Brief. Write all of the entries out again exactly.

Data START

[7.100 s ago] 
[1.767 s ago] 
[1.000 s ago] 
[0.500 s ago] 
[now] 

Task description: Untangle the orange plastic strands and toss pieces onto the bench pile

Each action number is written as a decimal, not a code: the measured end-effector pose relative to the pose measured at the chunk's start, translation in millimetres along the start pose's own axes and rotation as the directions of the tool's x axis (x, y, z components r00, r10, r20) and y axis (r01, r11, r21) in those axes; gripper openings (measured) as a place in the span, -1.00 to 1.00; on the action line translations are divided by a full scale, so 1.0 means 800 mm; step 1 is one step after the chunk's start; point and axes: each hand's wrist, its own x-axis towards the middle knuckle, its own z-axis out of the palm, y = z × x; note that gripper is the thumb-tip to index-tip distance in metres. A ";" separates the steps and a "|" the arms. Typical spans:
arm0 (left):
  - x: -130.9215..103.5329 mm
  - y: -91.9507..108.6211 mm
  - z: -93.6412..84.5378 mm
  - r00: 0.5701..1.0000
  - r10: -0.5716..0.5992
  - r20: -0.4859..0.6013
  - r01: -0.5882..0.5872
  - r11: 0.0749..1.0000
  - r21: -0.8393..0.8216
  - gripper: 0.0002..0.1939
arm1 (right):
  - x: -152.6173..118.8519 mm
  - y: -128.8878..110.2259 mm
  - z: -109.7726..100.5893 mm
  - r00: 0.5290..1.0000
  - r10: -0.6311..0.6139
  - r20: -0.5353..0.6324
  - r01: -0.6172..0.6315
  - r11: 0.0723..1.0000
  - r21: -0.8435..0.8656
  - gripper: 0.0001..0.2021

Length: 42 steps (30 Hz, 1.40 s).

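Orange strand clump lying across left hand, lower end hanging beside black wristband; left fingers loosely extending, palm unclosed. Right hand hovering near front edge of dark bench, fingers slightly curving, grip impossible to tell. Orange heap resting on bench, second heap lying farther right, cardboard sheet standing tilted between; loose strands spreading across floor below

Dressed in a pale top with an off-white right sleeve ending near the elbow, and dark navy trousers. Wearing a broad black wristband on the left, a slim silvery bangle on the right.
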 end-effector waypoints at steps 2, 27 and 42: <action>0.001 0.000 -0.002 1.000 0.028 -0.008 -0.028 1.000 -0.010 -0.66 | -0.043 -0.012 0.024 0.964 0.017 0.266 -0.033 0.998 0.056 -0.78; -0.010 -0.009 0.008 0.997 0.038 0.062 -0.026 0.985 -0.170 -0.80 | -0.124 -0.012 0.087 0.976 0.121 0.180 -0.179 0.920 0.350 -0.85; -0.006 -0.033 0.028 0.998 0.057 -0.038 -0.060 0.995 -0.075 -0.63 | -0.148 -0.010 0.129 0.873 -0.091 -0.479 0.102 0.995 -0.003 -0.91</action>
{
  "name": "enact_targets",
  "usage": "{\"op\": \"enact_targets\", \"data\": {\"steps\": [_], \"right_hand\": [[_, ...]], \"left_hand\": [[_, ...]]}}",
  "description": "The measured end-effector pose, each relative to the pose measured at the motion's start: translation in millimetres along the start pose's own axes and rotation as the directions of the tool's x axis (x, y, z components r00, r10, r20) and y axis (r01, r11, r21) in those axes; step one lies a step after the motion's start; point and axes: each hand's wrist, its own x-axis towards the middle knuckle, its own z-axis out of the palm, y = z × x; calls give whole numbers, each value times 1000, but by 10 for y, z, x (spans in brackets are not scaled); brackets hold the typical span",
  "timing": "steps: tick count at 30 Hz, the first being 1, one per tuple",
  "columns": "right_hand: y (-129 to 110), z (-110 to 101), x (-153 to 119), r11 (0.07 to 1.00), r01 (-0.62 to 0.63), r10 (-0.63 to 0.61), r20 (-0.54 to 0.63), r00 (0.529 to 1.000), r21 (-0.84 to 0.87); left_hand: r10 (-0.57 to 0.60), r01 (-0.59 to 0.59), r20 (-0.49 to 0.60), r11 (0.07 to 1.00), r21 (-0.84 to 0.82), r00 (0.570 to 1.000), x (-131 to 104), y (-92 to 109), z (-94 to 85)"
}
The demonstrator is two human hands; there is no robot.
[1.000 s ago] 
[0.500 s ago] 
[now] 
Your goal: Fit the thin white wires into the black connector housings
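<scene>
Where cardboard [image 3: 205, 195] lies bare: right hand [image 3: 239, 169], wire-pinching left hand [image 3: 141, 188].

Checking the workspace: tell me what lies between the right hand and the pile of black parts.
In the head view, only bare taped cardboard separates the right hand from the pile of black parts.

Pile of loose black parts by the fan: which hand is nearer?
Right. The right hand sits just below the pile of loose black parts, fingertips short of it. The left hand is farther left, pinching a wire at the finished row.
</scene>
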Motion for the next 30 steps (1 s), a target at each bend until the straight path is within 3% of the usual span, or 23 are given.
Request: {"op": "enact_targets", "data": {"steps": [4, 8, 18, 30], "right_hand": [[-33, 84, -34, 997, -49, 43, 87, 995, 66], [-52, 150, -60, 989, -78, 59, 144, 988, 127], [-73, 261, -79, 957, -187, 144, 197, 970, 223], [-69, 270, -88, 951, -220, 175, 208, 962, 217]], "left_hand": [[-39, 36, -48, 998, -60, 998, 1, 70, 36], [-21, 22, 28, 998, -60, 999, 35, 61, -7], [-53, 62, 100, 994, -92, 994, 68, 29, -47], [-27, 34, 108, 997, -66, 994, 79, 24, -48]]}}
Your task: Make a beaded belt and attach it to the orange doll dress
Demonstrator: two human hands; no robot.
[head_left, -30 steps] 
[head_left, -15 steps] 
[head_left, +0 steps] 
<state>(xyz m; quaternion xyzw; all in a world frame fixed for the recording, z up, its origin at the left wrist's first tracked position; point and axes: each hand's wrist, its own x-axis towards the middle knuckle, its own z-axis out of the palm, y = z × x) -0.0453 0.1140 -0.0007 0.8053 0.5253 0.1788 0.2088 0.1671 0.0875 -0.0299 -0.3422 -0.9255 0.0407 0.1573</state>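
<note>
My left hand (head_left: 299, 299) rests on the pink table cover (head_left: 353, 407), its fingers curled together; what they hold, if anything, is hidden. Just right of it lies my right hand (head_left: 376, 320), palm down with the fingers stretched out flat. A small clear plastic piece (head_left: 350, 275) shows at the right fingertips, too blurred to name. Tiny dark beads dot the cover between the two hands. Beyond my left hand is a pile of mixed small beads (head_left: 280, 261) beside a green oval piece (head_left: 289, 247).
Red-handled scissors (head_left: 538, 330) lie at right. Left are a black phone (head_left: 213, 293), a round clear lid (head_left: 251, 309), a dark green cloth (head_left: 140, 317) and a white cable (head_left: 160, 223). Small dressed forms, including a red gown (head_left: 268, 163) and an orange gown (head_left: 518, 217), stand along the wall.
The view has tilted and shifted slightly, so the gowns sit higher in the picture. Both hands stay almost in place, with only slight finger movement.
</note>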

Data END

Expected output.
[7.100 s ago] 
[1.767 s ago] 
[1.000 s ago] 
[0.500 s ago] 
[now] 

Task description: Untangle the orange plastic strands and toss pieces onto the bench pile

Each action number is written as a decimal, not a code: the measured end-effector pose relative to the pose measured at the chunk's start, translation in millimetres along the start pose's own axes and rotation as the directions of the tool's x axis (x, y, z components r00, r10, r20) and y axis (r01, r11, r21) in those axes; gripper openings (measured) as a place in the span, -1.00 to 1.00; on the action line translations are divided by a full scale, so 1.0 means 800 mm; step 1 is one step after the chunk's start; point and axes: each hand's wrist, its own x-axis towards the middle knuckle, its own z-axis out of the palm, y = z × x; note that gripper is the thumb-tip to index-tip distance in metres. A ";" separates the steps and a "|" the arms. Typical spans:
arm0 (left):
  - x: -130.9215..103.5329 mm
  - y: -91.9507..108.6211 mm
  - z: -93.6412..84.5378 mm
  - r00: 0.5701..1.0000
  - r10: -0.5716..0.5992
  - r20: -0.4859..0.6013
  - r01: -0.5882..0.5872
  - r11: 0.0749..1.0000
  - r21: -0.8393..0.8216
  - gripper: 0.0002..0.1939
arm1 (right):
  - x: -152.6173..118.8519 mm
  - y: -128.8878..110.2259 mm
  - z: -109.7726..100.5893 mm
  - r00: 0.5290..1.0000
  - r10: -0.6311..0.6139
  - r20: -0.5353..0.6324
  - r01: -0.6172..0.6315
  - r11: 0.0723..1.0000
  - r21: -0.8435..0.8656
  - gripper: 0.0001..0.2021

Length: 42 steps (30 Hz, 1.40 s).

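Orange strand clump lying across left hand, lower end hanging beside black wristband; left fingers loosely extending, palm unclosed. Right hand hovering near front edge of dark bench, fingers slightly curving, grip impossible to tell. Orange heap resting on bench, second heap lying farther right, cardboard sheet standing tilted between; loose strands spreading across floor below

Dressed in a pale top with an off-white right sleeve ending near the elbow, and dark navy trousers. Wearing a broad black wristband on the left, a slim silvery bangle on the right.
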 end-effector waypoints at steps 2, 27 and 42: <action>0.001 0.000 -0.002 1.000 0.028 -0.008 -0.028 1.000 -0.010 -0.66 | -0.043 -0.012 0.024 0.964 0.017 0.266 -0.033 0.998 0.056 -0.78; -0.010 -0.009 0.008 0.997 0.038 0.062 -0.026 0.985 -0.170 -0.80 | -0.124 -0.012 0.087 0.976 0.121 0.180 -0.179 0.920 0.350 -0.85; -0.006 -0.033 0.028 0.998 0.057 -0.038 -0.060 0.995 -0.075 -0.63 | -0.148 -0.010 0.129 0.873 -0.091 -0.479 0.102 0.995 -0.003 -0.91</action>
{
  "name": "enact_targets",
  "usage": "{\"op\": \"enact_targets\", \"data\": {\"steps\": [_], \"right_hand\": [[_, ...]], \"left_hand\": [[_, ...]]}}",
  "description": "The measured end-effector pose, each relative to the pose measured at the motion's start: translation in millimetres along the start pose's own axes and rotation as the directions of the tool's x axis (x, y, z components r00, r10, r20) and y axis (r01, r11, r21) in those axes; step one lies a step after the motion's start; point and axes: each hand's wrist, its own x-axis towards the middle knuckle, its own z-axis out of the palm, y = z × x; calls give whole numbers, each value times 1000, but by 10 for y, z, x (spans in brackets are not scaled); brackets hold the typical span",
  "timing": "steps: tick count at 30 Hz, the first being 1, one per tuple",
  "columns": "right_hand: y (-129 to 110), z (-110 to 101), x (-153 to 119), r11 (0.07 to 1.00), r01 (-0.62 to 0.63), r10 (-0.63 to 0.61), r20 (-0.54 to 0.63), r00 (0.529 to 1.000), r21 (-0.84 to 0.87); left_hand: r10 (-0.57 to 0.60), r01 (-0.59 to 0.59), r20 (-0.49 to 0.60), r11 (0.07 to 1.00), r21 (-0.84 to 0.82), r00 (0.570 to 1.000), x (-131 to 104), y (-92 to 109), z (-94 to 85)"
}
The demonstrator is two human hands; there is no robot.
[1.000 s ago] 
[0.500 s ago] 
[now] 
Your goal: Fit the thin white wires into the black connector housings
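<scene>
Where cardboard [image 3: 205, 195] lies bare: right hand [image 3: 239, 169], wire-pinching left hand [image 3: 141, 188].

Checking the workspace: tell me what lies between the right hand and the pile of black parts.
In the head view, only bare taped cardboard separates the right hand from the pile of black parts.

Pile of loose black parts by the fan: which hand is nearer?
Right. The right hand sits just below the pile of loose black parts, fingertips short of it. The left hand is farther left, pinching a wire at the finished row.
</scene>
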Motion for the next 30 steps (1 s), a target at each bend until the straight path is within 3% of the usual span, or 23 are given.
Request: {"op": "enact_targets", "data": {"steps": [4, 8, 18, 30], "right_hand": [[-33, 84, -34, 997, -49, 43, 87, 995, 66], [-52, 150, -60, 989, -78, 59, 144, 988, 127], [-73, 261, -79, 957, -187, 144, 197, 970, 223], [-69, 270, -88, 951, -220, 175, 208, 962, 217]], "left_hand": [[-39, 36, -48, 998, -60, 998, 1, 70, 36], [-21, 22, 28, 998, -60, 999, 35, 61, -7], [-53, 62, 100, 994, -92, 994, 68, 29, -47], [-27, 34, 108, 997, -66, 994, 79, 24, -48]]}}
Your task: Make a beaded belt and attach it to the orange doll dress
Demonstrator: two human hands; no robot.
[head_left, -30 steps] 
[head_left, -15 steps] 
[head_left, +0 steps] 
<state>(xyz m; quaternion xyzw; all in a world frame fixed for the recording, z up, its origin at the left wrist's first tracked position; point and axes: each hand's wrist, its own x-axis towards the middle knuckle, its own z-axis out of the palm, y = z × x) -0.0453 0.1140 -0.0007 0.8053 0.5253 0.1788 0.2088 0.1671 0.0875 -0.0299 -0.3422 -0.9255 0.0407 0.1573</state>
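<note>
My left hand (head_left: 299, 299) rests on the pink table cover (head_left: 353, 407), its fingers curled together; what they hold, if anything, is hidden. Just right of it lies my right hand (head_left: 376, 320), palm down with the fingers stretched out flat. A small clear plastic piece (head_left: 350, 275) shows at the right fingertips, too blurred to name. Tiny dark beads dot the cover between the two hands. Beyond my left hand is a pile of mixed small beads (head_left: 280, 261) beside a green oval piece (head_left: 289, 247).
Red-handled scissors (head_left: 538, 330) lie at right. Left are a black phone (head_left: 213, 293), a round clear lid (head_left: 251, 309), a dark green cloth (head_left: 140, 317) and a white cable (head_left: 160, 223). Small dressed forms, including a red gown (head_left: 268, 163) and an orange gown (head_left: 518, 217), stand along the wall.
The view has tilted and shifted slightly, so the gowns sit higher in the picture. Both hands stay almost in place, with only slight finger movement.
</note>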

What this exercise asked for has been supplied.